Could you set down every record below exactly as it appears?

* * * * * * *

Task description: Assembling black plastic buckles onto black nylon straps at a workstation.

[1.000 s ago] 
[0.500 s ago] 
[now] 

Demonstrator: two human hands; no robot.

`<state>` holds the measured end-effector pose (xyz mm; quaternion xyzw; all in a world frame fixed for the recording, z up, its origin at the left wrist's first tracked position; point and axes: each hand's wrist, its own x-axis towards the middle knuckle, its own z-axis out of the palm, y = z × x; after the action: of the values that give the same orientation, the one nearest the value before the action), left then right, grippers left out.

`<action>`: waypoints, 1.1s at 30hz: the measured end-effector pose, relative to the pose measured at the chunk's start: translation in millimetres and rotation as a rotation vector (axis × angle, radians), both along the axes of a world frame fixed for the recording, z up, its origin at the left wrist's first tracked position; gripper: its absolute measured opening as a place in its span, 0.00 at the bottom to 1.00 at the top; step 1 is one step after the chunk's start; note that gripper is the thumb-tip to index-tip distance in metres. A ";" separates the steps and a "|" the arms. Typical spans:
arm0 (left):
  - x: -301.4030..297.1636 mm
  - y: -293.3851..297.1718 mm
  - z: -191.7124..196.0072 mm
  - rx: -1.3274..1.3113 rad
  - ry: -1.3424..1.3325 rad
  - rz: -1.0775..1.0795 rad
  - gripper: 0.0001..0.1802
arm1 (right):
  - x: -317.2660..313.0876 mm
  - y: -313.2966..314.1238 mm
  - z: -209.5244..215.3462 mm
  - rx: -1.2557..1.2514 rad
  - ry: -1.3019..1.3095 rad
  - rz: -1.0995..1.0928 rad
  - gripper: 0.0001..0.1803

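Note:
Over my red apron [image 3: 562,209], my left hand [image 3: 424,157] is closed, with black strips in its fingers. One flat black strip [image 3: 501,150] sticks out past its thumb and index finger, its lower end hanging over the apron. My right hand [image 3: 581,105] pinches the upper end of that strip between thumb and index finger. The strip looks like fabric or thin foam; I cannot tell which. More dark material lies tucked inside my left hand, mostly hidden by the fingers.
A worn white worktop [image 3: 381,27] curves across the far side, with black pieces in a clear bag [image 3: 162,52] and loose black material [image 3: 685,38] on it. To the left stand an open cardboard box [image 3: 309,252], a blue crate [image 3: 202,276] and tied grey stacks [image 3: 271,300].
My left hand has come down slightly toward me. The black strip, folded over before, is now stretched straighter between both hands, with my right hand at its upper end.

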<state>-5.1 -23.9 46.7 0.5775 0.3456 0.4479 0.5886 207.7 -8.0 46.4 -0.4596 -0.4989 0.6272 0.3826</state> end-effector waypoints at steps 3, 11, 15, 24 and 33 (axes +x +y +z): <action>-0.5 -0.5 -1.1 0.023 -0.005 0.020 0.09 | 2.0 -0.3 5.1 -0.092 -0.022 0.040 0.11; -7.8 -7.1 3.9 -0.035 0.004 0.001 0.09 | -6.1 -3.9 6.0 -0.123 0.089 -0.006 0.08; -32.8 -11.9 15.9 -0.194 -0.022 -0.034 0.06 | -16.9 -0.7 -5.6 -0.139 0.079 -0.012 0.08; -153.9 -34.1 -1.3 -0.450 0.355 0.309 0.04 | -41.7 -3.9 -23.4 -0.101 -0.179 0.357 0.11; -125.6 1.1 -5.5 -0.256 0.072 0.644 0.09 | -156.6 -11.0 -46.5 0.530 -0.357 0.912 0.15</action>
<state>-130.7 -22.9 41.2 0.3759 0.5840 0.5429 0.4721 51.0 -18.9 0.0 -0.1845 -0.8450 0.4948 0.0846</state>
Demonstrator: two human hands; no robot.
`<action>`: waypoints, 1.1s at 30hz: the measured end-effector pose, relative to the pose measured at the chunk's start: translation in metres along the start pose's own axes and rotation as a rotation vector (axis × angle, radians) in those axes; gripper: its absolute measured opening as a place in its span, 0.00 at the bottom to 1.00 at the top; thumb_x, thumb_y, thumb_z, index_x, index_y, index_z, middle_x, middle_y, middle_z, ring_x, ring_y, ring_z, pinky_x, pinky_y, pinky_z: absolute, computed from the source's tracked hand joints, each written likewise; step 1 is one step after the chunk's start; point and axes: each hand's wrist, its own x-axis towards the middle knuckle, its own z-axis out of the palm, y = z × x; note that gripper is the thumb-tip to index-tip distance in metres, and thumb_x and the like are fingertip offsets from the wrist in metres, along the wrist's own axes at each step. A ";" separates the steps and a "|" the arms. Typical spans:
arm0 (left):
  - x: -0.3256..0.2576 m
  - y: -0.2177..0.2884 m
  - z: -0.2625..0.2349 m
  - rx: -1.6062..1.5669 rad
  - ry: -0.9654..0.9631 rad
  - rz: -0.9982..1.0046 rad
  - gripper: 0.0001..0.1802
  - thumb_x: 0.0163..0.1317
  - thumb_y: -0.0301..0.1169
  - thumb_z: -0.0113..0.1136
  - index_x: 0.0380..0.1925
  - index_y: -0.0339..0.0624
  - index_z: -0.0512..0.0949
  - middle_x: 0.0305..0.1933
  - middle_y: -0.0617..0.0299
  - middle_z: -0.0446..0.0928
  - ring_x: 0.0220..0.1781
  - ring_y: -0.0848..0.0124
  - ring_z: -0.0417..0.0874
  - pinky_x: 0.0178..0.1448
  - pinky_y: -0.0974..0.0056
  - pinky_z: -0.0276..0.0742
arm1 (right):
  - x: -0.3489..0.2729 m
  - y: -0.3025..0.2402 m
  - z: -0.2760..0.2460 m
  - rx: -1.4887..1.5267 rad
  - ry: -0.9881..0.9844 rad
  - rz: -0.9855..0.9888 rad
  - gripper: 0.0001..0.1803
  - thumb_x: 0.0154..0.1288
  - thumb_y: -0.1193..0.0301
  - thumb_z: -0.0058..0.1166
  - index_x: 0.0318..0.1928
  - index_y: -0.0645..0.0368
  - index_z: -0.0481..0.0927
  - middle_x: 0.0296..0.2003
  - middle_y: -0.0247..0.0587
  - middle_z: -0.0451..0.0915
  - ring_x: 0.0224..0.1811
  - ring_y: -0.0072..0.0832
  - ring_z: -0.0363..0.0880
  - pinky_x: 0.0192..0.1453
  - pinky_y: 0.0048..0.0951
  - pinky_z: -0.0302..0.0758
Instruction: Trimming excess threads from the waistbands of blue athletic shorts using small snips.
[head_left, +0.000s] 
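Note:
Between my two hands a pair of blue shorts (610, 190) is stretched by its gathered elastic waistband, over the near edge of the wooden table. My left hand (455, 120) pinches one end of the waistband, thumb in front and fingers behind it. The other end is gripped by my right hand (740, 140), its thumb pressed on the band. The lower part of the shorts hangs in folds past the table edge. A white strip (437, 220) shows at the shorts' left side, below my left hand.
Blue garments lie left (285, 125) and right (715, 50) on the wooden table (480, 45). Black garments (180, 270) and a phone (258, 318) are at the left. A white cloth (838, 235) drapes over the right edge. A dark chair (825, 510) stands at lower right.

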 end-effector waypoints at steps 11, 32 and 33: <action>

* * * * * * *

SOLVED PROBLEM:
Task description: Assembling black plastic buckles onto black nylon straps at a workstation.

[1.000 s ago] 
[0.500 s ago] 
[now] 

Demonstrator: two human hands; no robot.

`<state>` holds the measured end-effector pose (xyz mm; quaternion xyzw; all in a world frame fixed for the recording, z up, its origin at the left wrist's first tracked position; point and axes: each hand's wrist, its own x-axis towards the middle knuckle, its own z-axis out of the palm, y = z × x; after the action: of the values that give the same orientation, the one nearest the value before the action), left then right, grippers left out.

`<action>`: waypoints, 1.1s at 30hz: the measured end-effector pose, relative to the pose measured at the chunk's start: translation in millimetres and rotation as a rotation vector (axis × angle, radians), both along the axes of a world frame fixed for the recording, z up, its origin at the left wrist's first tracked position; gripper: its absolute measured opening as a place in its span, 0.00 at the bottom to 1.00 at the top; step 1 is one step after the chunk's start; note that gripper is the thumb-tip to index-tip distance in metres. A ";" separates the steps and a "|" the arms. Typical spans:
arm0 (left):
  - x: -301.4030..297.1636 mm
  - y: -293.3851..297.1718 mm
  - z: -191.7124..196.0072 mm
  - rx: -1.3274..1.3113 rad
  - ry: -1.3424..1.3325 rad
  - rz: -1.0775..1.0795 rad
  - gripper: 0.0001..0.1802
arm1 (right):
  - x: -317.2660..313.0876 mm
  - y: -313.2966..314.1238 mm
  - z: -209.5244..215.3462 mm
  - rx: -1.2557..1.2514 rad
  - ry: -1.3019..1.3095 rad
  - rz: -1.0995..1.0928 rad
  - gripper: 0.0001..0.1803

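Note:
Over my red apron [image 3: 562,209], my left hand [image 3: 424,157] is closed, with black strips in its fingers. One flat black strip [image 3: 501,150] sticks out past its thumb and index finger, its lower end hanging over the apron. My right hand [image 3: 581,105] pinches the upper end of that strip between thumb and index finger. The strip looks like fabric or thin foam; I cannot tell which. More dark material lies tucked inside my left hand, mostly hidden by the fingers.
A worn white worktop [image 3: 381,27] curves across the far side, with black pieces in a clear bag [image 3: 162,52] and loose black material [image 3: 685,38] on it. To the left stand an open cardboard box [image 3: 309,252], a blue crate [image 3: 202,276] and tied grey stacks [image 3: 271,300].
My left hand has come down slightly toward me. The black strip, folded over before, is now stretched straighter between both hands, with my right hand at its upper end.
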
<state>-5.1 -23.9 46.7 0.5775 0.3456 0.4479 0.5886 207.7 -8.0 46.4 -0.4596 -0.4989 0.6272 0.3826</state> end-effector waypoints at steps 3, 11, 15, 24 and 33 (axes +x +y +z): <action>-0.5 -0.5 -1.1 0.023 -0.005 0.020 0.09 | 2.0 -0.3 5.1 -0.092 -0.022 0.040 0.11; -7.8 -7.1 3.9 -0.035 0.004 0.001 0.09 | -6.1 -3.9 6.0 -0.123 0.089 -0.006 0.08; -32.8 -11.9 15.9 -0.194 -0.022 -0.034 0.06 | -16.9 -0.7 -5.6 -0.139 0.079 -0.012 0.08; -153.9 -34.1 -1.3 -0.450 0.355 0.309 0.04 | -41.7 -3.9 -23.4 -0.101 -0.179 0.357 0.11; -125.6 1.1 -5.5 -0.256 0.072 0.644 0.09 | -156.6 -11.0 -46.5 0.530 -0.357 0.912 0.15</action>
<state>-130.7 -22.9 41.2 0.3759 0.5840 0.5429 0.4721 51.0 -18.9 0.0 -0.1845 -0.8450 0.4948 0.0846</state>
Demonstrator: two human hands; no robot.
`<action>`: waypoints, 1.1s at 30hz: the measured end-effector pose, relative to the pose measured at the chunk's start: translation in metres along the start pose's own axes and rotation as a rotation vector (axis × angle, radians) in those axes; gripper: its absolute measured opening as a place in its span, 0.00 at the bottom to 1.00 at the top; thumb_x, thumb_y, thumb_z, index_x, index_y, index_z, middle_x, middle_y, middle_z, ring_x, ring_y, ring_z, pinky_x, pinky_y, pinky_z: absolute, computed from the source's tracked hand joints, each written likewise; step 1 is one step after the chunk's start; point and axes: each hand's wrist, its own x-axis towards the middle knuckle, its own z-axis out of the palm, y = z × x; note that gripper is the thumb-tip to index-tip distance in metres, and thumb_x and the like are fingertip offsets from the wrist in metres, along the wrist's own axes at each step. A ";" separates the steps and a "|" the arms. Typical spans:
arm0 (left):
  - x: -0.3256..0.2576 m
  - y: -0.2177..0.2884 m
  - z: -0.2625..0.2349 m
  - rx: -1.6062..1.5669 rad
  - ry: -0.9654..0.9631 rad
  - rz: -0.9982..1.0046 rad
  - gripper: 0.0001..0.1802
  - thumb_x: 0.0163..0.1317
  - thumb_y: -0.0301..0.1169
  - thumb_z: -0.0113..0.1136
  - index_x: 0.0380..0.1925
  - index_y: -0.0339..0.0624
  - index_z: -0.0512..0.0949
  - middle_x: 0.0305..0.1933
  - middle_y: -0.0617..0.0299
  - middle_z: -0.0446..0.0928
  - ring_x: 0.0220..0.1781
  - ring_y: -0.0848..0.0124
  - ring_z: -0.0417..0.0874
  - pinky_x: 0.0178..0.1448
  - pinky_y: -0.0974..0.0056
  - pinky_z: -0.0276..0.0742
arm1 (right):
  - x: -0.3489..0.2729 m
  - y: -0.3025..0.2402 m
  - z: -0.2760..0.2460 m
  - rx: -1.4887..1.5267 rad
  - ry: -0.9881..0.9844 rad
  - rz: -0.9855..0.9888 rad
  - gripper: 0.0001..0.1803
  - thumb_x: 0.0154..0.1288
  - thumb_y: -0.1193..0.0301
  - thumb_z: -0.0058..0.1166
  - index_x: 0.0318..0.1928
  - index_y: -0.0645..0.0368
  - index_z: -0.0481..0.0927
  - middle_x: 0.0296..0.2003
  - middle_y: -0.0247..0.0587
  - middle_z: -0.0451..0.0915
  - ring_x: 0.0224..0.1811
  - ring_y: -0.0072..0.0832
  - ring_z: -0.0363..0.0880
  - pinky_x: 0.0192..0.1453
  - pinky_y: 0.0048..0.0951
  - pinky_z: -0.0302..0.0758
Instruction: Trimming excess threads from the waistbands of blue athletic shorts using small snips.
[head_left, +0.000s] 
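Note:
Between my two hands a pair of blue shorts (610, 190) is stretched by its gathered elastic waistband, over the near edge of the wooden table. My left hand (455, 120) pinches one end of the waistband, thumb in front and fingers behind it. The other end is gripped by my right hand (740, 140), its thumb pressed on the band. The lower part of the shorts hangs in folds past the table edge. A white strip (437, 220) shows at the shorts' left side, below my left hand.
Blue garments lie left (285, 125) and right (715, 50) on the wooden table (480, 45). Black garments (180, 270) and a phone (258, 318) are at the left. A white cloth (838, 235) drapes over the right edge. A dark chair (825, 510) stands at lower right.
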
 end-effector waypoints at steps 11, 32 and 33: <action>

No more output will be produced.